「少林寺拳法」が中国・嵩山に由来するのではなく、一人の日本人・宗道臣が昭和22年(1947)に香川県多度津町で創始したものであることは、あまり知られていない。彼はそれを、戦後の「人づくり」のための一つの「行」として立ち上げた。そして金剛禅総本山 少林寺こそ、この武道が世界三十余か国に広まった、唯一の総本山である。ここで体験することは、一つの国際武道の源流の本山へ還ることに等しい。
その独自性は、「武道 × 禅 × 人づくりの哲学」の三位一体にある。少林寺拳法の根本理念は「半ばは自己の幸せを、半ばは他人の幸せを」——設計の当初から闘いではなく、相互の尊重と協調を通じて人を育てるものだった。体験には、瞑想と技の稽古、動作の体験があり、熟練の拳士による演武(単独演武と組演武)を観ることも、『多度津京極少林寺拳法太鼓』を基とした太鼓の演奏を目にすることもできる。ひと通りを終えれば、それは「尊重・協調・締めくくり」についての、一つのチームの授業となる。最大約100名。

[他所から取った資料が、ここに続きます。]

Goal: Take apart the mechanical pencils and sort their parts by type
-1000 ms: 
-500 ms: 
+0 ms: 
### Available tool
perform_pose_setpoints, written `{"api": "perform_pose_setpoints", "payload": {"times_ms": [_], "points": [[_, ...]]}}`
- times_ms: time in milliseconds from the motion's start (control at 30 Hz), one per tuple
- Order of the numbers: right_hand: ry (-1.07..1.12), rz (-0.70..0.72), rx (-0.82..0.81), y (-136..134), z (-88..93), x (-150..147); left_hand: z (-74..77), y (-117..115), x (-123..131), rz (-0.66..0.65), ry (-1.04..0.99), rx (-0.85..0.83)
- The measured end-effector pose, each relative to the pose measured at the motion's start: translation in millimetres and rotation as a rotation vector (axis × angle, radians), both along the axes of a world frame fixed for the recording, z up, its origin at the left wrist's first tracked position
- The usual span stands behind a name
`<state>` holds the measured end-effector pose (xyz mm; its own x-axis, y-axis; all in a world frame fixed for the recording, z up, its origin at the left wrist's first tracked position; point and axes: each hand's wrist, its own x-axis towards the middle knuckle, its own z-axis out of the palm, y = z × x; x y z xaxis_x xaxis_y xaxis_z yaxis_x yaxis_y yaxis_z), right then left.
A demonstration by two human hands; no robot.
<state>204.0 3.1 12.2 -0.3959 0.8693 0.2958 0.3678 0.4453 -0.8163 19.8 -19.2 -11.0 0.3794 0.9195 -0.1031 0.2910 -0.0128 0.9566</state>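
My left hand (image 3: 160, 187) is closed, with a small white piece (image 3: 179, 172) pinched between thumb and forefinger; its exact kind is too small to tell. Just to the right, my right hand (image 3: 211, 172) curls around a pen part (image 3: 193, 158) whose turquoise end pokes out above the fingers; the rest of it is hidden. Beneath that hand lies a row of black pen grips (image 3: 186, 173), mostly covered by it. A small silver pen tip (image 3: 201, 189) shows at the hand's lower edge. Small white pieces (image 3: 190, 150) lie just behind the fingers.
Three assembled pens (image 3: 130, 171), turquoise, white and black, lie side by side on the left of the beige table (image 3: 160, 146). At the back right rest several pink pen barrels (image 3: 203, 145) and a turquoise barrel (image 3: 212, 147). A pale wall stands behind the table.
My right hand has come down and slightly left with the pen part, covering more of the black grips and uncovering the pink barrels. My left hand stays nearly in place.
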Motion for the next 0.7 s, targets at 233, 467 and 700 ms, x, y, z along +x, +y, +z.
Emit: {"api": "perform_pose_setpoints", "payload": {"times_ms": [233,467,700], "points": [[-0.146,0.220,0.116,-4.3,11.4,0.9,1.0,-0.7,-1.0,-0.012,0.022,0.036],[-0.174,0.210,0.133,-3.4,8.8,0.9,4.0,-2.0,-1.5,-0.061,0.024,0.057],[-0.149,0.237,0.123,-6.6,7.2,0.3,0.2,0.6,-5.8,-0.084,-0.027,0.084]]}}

提案する者にとって、これは「精神的な深みのあるチームビルディング」のために誂えた一枚であり、単なる武道ショーとはまるで異なる。「一つの世界武道の発祥の本山へ還る」という希少な物語と、「相互の尊重・協調」という人づくりの哲学とを結びつける——チームビルディングを、ただ汗を流すことから、理念があり、源流があり、大義名分のある一つの授業へと引き上げる。団体体験は5名以上・約1〜1.5時間(館内見学を含む)で、2週間前までの予約を要する。